Im dritten Vorbereitungsspiel ging es am 14.07. auf die Aschenbahn nach Dorf im Warndt. Mit dem SV Emmersweiler bekamen wir es mit einer spielstarken französischen Mannschaft zu tun, gegen die wir uns schon ziemlich schwer taten. Eingehüllt in dichte Rauchscharden entwickelte sich auf dem knochenharten Platz, auf dem der Ball sprang wie ein Flummi, ein schwieriges und teilweises zerfahrenes Spiel. Die Gegner hatten, wohl auch ein wenig durch unsere taktische Aufstellung, ein Übergewicht im Mittelfeld, ohne sich jedoch zunächst durch unseren Abwehrverbund zwingende Torchancen herausspielen zu können. Dennoch konnte Emmersweiler einen krassen Stellungsfehler unserer neu formierten Hintermannschaft nutzen, um den chancenlosen Phillipp Stier im Tor zu überwinden. Gleich im Gegenzug nutzte Youness erstmalig seine Tempovorteile, als er einen Ball im Mittelfeld erlief und dann nach schöner Körpertäuschung aber freistehend knapp verzog.
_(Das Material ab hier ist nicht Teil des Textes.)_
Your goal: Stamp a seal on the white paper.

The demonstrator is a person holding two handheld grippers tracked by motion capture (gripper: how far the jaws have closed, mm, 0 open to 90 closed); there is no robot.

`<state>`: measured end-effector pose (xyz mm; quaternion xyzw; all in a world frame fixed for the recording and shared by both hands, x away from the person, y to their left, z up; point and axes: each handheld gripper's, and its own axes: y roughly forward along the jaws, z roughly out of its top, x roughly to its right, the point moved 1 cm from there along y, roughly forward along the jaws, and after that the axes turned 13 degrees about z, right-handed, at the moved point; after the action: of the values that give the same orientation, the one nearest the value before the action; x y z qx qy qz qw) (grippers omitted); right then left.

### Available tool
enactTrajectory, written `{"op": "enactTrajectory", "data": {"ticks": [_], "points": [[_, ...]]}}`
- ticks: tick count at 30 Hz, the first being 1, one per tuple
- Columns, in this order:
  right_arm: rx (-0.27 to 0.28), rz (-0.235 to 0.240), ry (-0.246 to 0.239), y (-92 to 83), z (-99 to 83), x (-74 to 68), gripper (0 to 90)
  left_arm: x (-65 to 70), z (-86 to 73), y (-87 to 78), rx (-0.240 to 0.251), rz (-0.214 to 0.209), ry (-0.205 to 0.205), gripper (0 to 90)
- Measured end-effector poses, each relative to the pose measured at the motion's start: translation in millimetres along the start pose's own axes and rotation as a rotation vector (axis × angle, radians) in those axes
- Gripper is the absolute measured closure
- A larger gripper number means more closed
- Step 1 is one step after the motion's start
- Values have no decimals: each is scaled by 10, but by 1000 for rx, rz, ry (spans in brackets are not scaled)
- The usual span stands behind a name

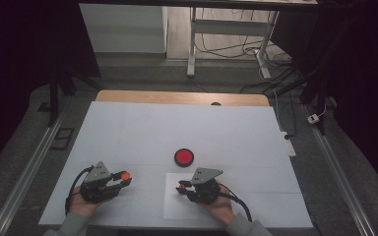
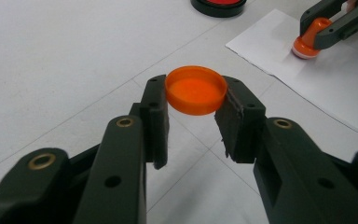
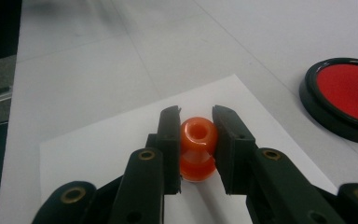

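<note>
Right gripper view: orange, probably hourglass-waisted stamp (image 3: 198,148).

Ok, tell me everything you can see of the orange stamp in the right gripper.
The orange stamp looks like glossy plastic: a waisted handle with a rounded knob on top that has a dimple in its middle, flaring to a wider base with a pale rim at the bottom. It stands upright on the white paper sheet, base down. The right gripper is shut on its narrow handle, one jaw on each side.
</note>
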<state>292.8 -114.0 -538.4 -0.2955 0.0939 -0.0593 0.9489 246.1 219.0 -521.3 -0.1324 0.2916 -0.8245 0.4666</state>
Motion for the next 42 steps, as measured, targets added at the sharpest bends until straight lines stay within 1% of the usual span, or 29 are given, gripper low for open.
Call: {"op": "enactTrajectory", "data": {"ticks": [5, 8, 15, 23, 30, 42], "points": [[-9, 0, -5, 16, -13, -5, 723, 0, -2, 0, 0, 0, 0, 646], [2, 3, -5, 17, -24, -4, 724, -3, -4, -5, 0, 0, -1, 645], [-7, -16, -31, 28, -28, -36, 728, -4, -4, -8, 0, 2, -2, 645], [-6, -21, -27, 29, -34, -40, 729, -6, -3, -13, 1, 4, -4, 645], [-4, -22, -15, 28, -34, -32, 731, -6, -2, -13, 1, 5, -5, 645], [-14, -26, -8, 30, -22, -39, 731, -1, 1, -15, 2, 6, -5, 645]]}}
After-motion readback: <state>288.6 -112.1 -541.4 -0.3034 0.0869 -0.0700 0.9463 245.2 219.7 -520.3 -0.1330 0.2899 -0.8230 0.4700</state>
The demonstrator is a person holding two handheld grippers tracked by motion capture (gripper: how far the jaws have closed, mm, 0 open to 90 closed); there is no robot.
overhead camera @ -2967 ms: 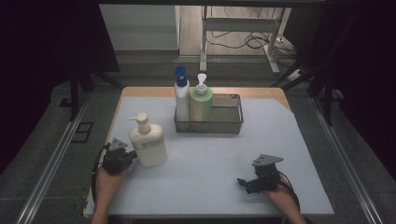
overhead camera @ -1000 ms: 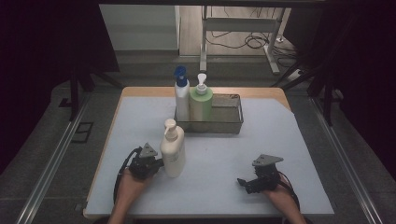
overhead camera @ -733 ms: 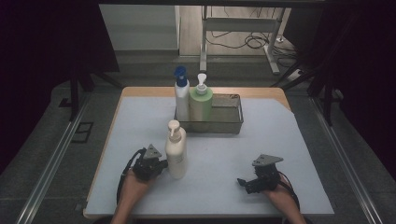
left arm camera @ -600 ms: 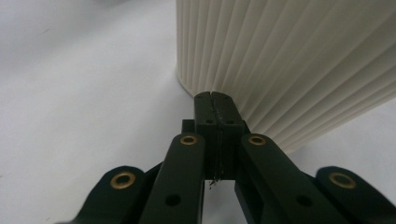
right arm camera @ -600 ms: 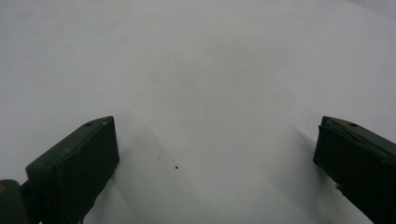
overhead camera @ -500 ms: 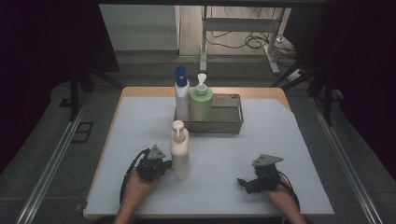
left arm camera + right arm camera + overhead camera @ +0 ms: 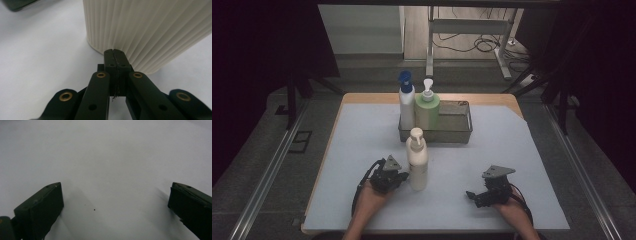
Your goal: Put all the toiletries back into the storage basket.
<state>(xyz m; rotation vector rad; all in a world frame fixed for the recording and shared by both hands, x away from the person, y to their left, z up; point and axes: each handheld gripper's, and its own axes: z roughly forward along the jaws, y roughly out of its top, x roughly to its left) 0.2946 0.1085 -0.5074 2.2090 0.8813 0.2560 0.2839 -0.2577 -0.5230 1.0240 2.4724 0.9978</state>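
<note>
Left gripper (image 7: 398, 176): jaws pressed fully together, nothing between them, tips against the base of the upright cream ribbed plastic pump bottle (image 7: 417, 160). In the left gripper view the bottle (image 7: 150, 30) is cut off above its lower wall, so actual contact is hard to confirm.

Right gripper (image 7: 477, 196): jaws wide apart, empty, resting on the pale blue-grey table mat (image 7: 362, 130) well right of the bottle. The right gripper view gives just mat (image 7: 107, 157) between the jaws.

The bottle stands mid-mat, just in front of the grey metal mesh basket (image 7: 457, 131). Inside it: white bottle with blue cap (image 7: 406, 102) and green pump bottle (image 7: 427, 107), lower parts hidden by the basket wall. Room beyond is too dark to read.
</note>
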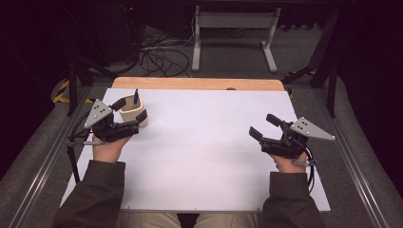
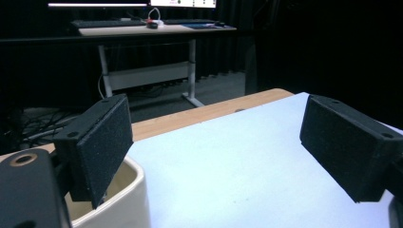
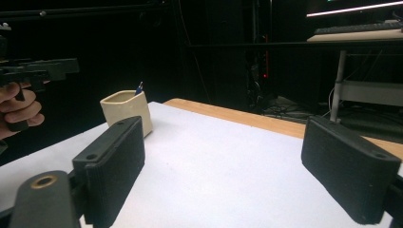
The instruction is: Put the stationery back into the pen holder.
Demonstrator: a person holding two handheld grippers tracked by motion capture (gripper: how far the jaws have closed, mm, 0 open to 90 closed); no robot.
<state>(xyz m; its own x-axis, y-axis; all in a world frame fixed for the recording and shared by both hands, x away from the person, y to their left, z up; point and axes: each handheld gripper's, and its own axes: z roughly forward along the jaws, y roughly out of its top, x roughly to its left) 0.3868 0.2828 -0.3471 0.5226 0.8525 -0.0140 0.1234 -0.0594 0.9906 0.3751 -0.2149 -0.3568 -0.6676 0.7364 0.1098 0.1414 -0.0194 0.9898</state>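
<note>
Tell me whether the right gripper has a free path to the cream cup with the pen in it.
Probably yes. Bare white mat lies between the right gripper and the cup, but the left gripper sits open right beside the cup and may crowd it.

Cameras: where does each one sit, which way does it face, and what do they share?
High view: above the table, looking forward and down; forearms, left gripper, right gripper.
Left gripper view: along its open jaws, beige cup beside.
Right gripper view: along its open jaws toward the cup and pen.
Shared: cup, table.
</note>
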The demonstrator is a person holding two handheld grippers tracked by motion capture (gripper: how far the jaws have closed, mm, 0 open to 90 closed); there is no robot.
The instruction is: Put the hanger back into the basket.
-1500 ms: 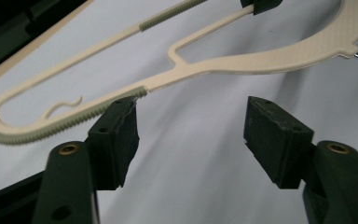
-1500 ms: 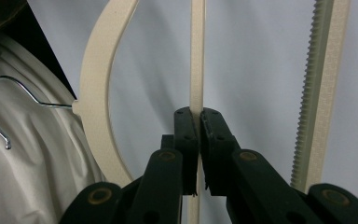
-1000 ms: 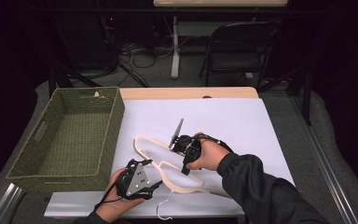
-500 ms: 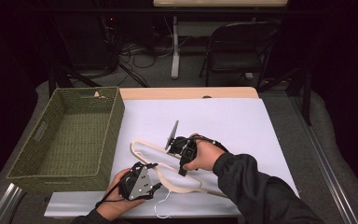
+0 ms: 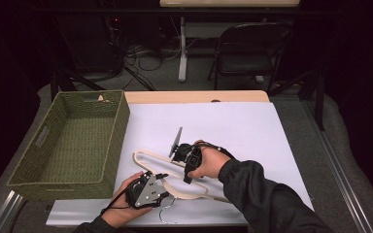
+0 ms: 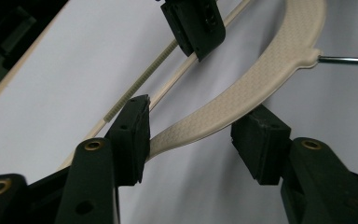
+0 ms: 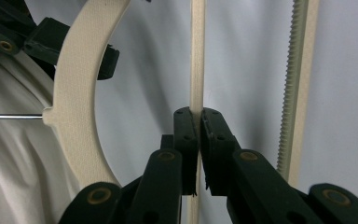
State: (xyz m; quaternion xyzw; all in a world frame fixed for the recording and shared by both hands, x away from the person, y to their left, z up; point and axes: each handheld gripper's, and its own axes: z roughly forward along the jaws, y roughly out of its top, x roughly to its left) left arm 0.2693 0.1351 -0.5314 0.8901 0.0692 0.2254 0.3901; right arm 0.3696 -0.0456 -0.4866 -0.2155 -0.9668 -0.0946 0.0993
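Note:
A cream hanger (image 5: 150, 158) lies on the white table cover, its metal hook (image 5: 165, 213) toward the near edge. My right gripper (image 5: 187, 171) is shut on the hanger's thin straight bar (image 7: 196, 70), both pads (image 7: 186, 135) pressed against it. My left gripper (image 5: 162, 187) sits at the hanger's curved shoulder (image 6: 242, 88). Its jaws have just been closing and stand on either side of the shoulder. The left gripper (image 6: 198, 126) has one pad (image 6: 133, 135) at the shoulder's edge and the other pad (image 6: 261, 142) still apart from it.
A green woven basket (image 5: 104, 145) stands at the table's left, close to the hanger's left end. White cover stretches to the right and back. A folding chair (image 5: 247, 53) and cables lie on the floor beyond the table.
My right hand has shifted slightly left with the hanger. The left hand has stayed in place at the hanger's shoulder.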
Kurz vorm Pausenpfiff war es dann aber doch so weit, als sich wieder Youness den Ball im Mittelfeld schnappte, gleich mehrere Gegenspieler stehen ließ und dann diesmal aber überlegt zum 1:1 einschob. Der Junge ist wohl lernfähig.

Nach der Pause das gleiche Bild. Emmersweiler versuchte das Spiel zu machen, und Ludweiler blieb duch schnelle Gegenangriffe jederzeit gefährlich. Einen Gegentreffer zum 1:2 konnte wieder Youness egalisieren. Noch in der eigenen Hälfte startete er ein fulminantes Solo über den gesamten Platz vorbei an Freund und Feind, und auch dem Torwart ließ er überlegt keine Chance zum 2:2. Leider fiel keine 10 Minuten später wieder der Führungstreffer für Emmersweiler, als unsere Hintermannschaft wieder einmal riesige Abstimmungsprobleme offenbarte. Trainer Zico Großmann stellte nun nach einigen Auswechslungen um, und beorderte Mizgin Demir aus der Sturmspitze zurück ins offensive Mittelfeld... und der spielte plötzlich wie ausgewechselt. Offenbar froh über deutlich mehr Ballkontakte, riss er nun das Spiel zusehens an sich und leitete einen gefährlichen Angriff nach dem anderen ein. Da war wohl deutlich zu sehen, wo die Stärken von Mizgin liegen. So fiel der Ausgleich durch den zwischenzeitlich eingewechselten Fred Agath zwar stark abseitsverdächtig, aber doch verdient. Damit schien das Spiel gelaufen. Dennoch verirrte sich kurz vor Schluss noch ein eher harmloser Kopfball unhaltbar ins lange Eck und brachte uns so dann doch noch um das insgesamt verdiente Unentschieden.

Unser Trainer nutzte das Spiel offensichtlich zu einigen Aufstellungsexperimenten. Manche haben geklappt - manche nicht. Bis zur Runde wird aber jeder sicherlich seine Poistion finden, und dann werden wir bestimmt einige schöne Spiele unserer jungen Mannschaft zu sehen bekommen. Einige Lichtblicke waren an diesem Sonntag trotz dichtem Nebel auf dem Warndtdörfer Platz jedenfalls schon erkennbar.